• _WORK REQUIRED_: Copy out the data below from the line containing "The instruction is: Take" to the line containing "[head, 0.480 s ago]", both lines included, with all images left out.
*****
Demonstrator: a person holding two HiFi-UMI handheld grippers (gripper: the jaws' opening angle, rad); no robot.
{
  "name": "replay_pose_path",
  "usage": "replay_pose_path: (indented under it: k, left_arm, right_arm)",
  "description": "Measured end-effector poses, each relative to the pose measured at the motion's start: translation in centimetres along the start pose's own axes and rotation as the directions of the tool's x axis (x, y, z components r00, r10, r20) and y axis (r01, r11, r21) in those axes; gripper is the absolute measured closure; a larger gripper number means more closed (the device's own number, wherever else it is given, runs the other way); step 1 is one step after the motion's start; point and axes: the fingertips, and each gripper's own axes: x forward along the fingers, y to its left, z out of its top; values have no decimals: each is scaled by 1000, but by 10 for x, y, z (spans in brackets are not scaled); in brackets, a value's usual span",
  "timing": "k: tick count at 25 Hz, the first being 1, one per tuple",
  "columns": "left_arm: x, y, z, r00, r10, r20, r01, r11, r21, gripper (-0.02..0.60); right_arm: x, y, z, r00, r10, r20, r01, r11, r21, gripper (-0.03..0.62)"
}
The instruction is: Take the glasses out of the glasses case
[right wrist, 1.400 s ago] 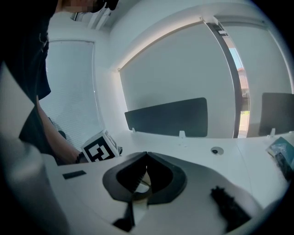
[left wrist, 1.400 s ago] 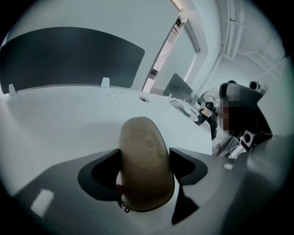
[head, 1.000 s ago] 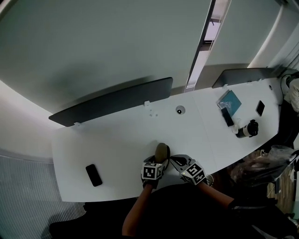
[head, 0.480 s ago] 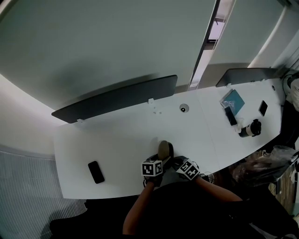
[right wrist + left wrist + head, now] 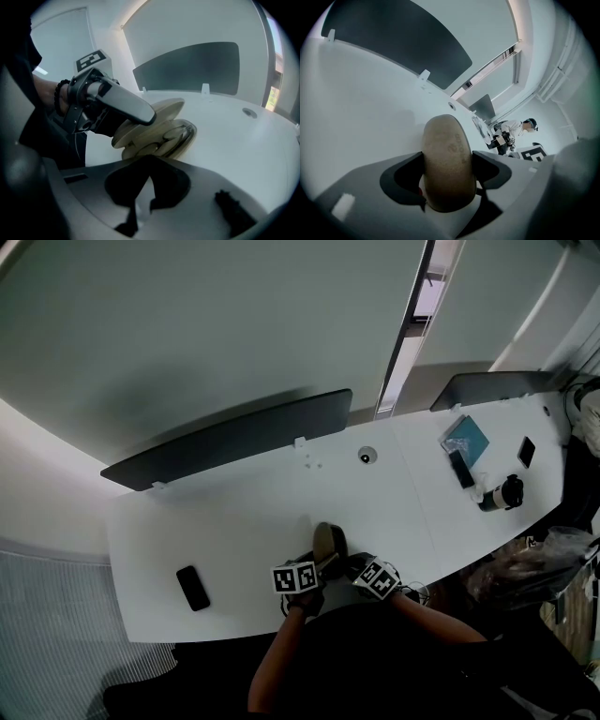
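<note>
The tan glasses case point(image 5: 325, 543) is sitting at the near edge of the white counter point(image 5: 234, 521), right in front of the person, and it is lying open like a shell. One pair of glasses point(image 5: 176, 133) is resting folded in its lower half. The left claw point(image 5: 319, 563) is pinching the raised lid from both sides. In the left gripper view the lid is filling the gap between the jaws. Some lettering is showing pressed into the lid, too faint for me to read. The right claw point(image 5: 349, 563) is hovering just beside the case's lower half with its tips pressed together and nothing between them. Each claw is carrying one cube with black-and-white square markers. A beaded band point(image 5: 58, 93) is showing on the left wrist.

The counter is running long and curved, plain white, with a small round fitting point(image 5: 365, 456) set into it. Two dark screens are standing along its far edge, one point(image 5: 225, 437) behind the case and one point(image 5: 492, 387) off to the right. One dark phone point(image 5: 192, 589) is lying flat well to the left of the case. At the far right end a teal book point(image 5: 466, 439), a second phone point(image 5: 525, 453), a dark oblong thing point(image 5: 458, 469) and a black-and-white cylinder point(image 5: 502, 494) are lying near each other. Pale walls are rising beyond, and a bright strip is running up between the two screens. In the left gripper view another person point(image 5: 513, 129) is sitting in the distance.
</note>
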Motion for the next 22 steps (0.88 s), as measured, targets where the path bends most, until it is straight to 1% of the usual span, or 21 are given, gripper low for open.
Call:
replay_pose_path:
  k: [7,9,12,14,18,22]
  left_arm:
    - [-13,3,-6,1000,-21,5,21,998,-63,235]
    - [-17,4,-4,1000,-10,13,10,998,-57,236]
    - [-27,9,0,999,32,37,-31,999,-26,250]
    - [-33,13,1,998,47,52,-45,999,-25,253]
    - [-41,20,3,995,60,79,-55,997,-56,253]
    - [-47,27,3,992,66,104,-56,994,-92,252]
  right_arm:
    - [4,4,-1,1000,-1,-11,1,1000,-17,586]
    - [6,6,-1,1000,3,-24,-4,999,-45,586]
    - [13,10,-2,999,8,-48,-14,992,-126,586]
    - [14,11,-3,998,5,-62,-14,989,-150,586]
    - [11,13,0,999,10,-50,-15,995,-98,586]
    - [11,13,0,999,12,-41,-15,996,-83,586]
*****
• _SOLUTION TO THIS TASK_:
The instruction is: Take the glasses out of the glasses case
[right wrist, 1.400 s ago] 
[left wrist, 1.400 s ago] 
[head, 1.000 s ago] 
[head, 0.480 s ago] 

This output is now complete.